Rechaço internacional
"Inadmissível humilhação contra imigrantes especialmente vulneráveis. o que afeta o aspecto mais pessoal. O discurso xenófobo, igualando a migração à delinquência, infelizmente cada vez mais frequente no Chile, alimenta esta classe de barbárie", declarou o relator especial para direitos migratórios da ONU, Felipe González.
Inadmisible humillación contra migrantes especialmente vulnerables, afectándolos en lo más personal.
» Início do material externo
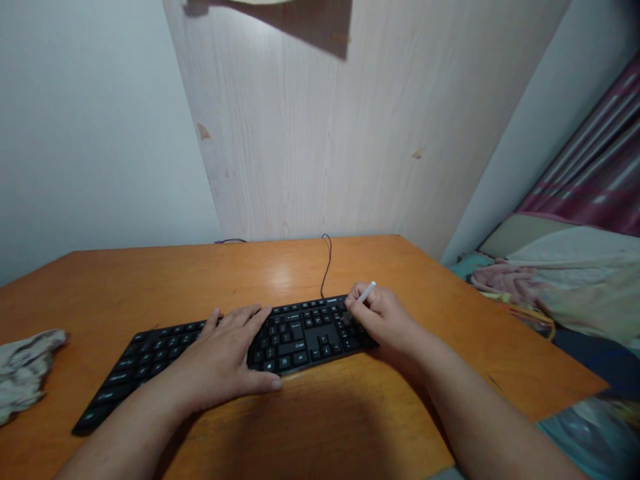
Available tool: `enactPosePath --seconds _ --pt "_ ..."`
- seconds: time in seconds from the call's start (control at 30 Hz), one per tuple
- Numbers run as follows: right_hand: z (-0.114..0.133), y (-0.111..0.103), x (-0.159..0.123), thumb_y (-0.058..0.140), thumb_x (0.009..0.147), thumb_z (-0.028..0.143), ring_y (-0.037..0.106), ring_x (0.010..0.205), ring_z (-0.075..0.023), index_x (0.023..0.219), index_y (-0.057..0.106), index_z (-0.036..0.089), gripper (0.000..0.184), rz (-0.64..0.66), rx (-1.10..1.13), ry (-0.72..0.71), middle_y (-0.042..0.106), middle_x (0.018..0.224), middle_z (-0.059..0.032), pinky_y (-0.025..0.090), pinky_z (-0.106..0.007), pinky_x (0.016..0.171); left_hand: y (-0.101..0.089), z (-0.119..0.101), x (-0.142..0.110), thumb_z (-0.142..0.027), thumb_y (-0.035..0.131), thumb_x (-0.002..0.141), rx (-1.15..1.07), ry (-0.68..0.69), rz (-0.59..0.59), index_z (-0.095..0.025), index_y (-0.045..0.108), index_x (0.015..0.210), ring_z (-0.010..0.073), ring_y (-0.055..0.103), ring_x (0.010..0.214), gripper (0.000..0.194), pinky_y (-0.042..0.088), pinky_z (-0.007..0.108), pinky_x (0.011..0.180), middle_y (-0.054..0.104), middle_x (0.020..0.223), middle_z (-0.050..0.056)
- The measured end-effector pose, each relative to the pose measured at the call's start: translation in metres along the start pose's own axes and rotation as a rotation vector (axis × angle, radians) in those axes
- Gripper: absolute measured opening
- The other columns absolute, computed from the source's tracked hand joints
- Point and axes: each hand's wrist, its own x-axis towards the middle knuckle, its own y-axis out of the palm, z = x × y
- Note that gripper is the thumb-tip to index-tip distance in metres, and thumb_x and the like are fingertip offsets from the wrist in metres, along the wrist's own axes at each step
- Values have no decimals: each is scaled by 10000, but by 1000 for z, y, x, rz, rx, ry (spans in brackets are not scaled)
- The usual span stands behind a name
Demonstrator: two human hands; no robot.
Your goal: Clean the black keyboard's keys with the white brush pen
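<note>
A black keyboard point(290, 340) lies at a slant on the wooden table, its left end nearer to me. My left hand point(225, 353) rests palm down across its middle, fingers spread toward the back edge and thumb along the front edge. At the right end, over the number keys, my right hand point(383, 317) is closed around a small brush with a white handle point(367, 291). The handle sticks up out of the fist, and its dark, blurred lower end touches or hovers just over the keys; I cannot tell which.
A crumpled pale cloth point(30, 370) lies on the table point(240, 273) at the far left. The keyboard's thin black cable point(327, 267) runs to the back edge by the wall. Past the table's right edge are heaped bedding point(560, 260) and a plastic bag point(595, 433).
</note>
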Motion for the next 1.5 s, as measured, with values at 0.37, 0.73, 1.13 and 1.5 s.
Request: enactPosePath --seconds 0.37,0.73,1.13,1.5 --pt "3 3 1 524 996 368 609 720 -173 847 646 217 245 -54 -74 -3 670 775 -13 392 -291 649 -3 -2 1 -901 614 641 -1 -20 23 -196 254 1640 427 274 1525 1275 99 665 1225 301 1665 194" --pt "3 -1 -5 520 956 277 566 628 -147 754 543 214 212 104 101 -2 584 669 18 403 -267 595 -5 -5 0 -895 613 644 6 -34 44 -193 240 1642 423 265 1529 1276 95 660 1225 283 1670 198" --pt "-2 9 -2 516 1005 410 639 617 -171 802 572 217 286 25 276 118 668 651 4 463 -283 616 -4 -3 -1 -868 643 642 -38 -12 3 -186 277 1632 446 292 1513 1257 97 679 1218 317 1655 200" --pt "-1 16 1 563 992 401 650 853 -201 922 708 219 243 -33 202 40 711 904 -47 474 -306 732 -4 -4 -1 -877 639 637 -42 -13 2 -193 277 1634 453 301 1507 1262 106 670 1221 321 1655 198"
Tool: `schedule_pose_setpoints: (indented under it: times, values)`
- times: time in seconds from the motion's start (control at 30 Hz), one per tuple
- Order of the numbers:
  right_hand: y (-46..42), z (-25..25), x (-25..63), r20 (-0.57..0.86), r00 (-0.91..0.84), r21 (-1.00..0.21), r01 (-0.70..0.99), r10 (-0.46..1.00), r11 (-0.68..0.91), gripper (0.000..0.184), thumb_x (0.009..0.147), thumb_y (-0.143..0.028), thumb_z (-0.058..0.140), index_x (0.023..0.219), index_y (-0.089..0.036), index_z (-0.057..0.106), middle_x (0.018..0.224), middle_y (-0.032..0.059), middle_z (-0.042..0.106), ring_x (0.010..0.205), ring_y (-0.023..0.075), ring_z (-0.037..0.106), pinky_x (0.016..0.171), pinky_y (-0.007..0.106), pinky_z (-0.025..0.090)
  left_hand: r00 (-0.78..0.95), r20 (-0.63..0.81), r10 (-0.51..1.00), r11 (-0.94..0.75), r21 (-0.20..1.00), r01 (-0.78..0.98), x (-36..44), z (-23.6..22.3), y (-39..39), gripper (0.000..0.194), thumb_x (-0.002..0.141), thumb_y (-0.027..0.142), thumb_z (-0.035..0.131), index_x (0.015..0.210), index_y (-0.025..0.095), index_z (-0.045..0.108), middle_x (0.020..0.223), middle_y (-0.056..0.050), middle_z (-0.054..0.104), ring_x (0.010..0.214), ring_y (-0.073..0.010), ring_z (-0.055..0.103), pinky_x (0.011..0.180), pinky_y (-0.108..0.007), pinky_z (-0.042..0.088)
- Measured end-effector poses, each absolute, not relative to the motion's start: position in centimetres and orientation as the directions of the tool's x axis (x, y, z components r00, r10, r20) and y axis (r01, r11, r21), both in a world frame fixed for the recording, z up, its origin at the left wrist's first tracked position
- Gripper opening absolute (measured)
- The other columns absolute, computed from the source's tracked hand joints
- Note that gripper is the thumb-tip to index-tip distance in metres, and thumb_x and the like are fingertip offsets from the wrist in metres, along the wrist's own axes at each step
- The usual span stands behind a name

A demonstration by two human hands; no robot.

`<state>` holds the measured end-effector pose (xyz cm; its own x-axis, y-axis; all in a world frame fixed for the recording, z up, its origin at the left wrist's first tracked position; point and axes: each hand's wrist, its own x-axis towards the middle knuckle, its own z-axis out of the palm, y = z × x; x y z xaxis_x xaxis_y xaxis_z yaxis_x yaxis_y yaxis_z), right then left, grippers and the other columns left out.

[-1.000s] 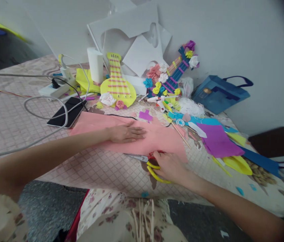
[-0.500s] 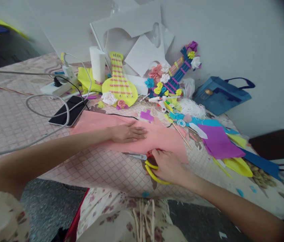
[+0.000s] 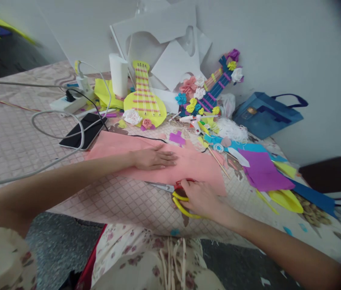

El discurso xenófobo, asimilando migración a delincuencia, que por desgracia se ha ido volviendo cada vez más frecuente en Chile, alimenta esta clase de barbarismo. https://t.co/WwCRGIbFxu
— UN Special Rapporteur Migration Felipe González M (@UNSR_Migration) September 25, 2021
A Unicef Chile também expressou preocupação pela condição dos imigrantes, que incluem crianças e adolescentes. "Pedimos ao Estado garantir e proteger seus direitos, cumprindo com os tratados internacionais assinados pelo país", declarou em comunicado.
De mesma forma, a Comissão Interamericana de Direitos Humanos (Cidh) instou a administração de Sebastián Piñera a "adotar medidas urgentes para prevenir e eliminar práticas de xenofobia, assim como observar os princípios de não discriminação".
Interesses eleitorais
Apesar da condenação internacional, o candidato de extrema direita José Antonio Kast incentivou as manifestações, reiterando sua campanha para as eleições presidenciais de 21 de novembro.
"Nosso compromisso é claro: fechar as fronteiras e acelerar a expulsão de imigrantes ilegais", publicou nas suas redes sociais.
Kast, presidente do partido Republicano do Chile, possui um capítulo do seu programa eleitoral chamado "se atreva a frear a imigração ilegal", incentivando os chilenos a atos xenófobos contra migrantes.
Mudança de postura
Logo no início do mandato, em 2018, o presidente Sebastián Piñera promulgou o visto de "responsabilidade democrática", que incentivava a imigração dos venezuelanos. No entanto, somente 27% dos pedidos de visto foram aceitos neste ano.
Em fevereiro de 2019, Piñera foi um dos chefes de Estado que participou do "Venezuela Live Aid", na cidade Cúcuta, fronteira entre Colômbia e Venezuela, novamente reforçando o discurso de que o governo de Nicolás Maduro teria provocado uma crise humanitária e que o Chile estaria disposto a receber a imigração venezuelana.
No entanto, com o início da pandemia, Piñera suspendeu o programa de vistos especiais e, já em fevereiro de 2021, o governo iniciou um programa de expulsão de estrangeiros indocumentados, assinando um contrato milionário com a empresa Sky Airlines.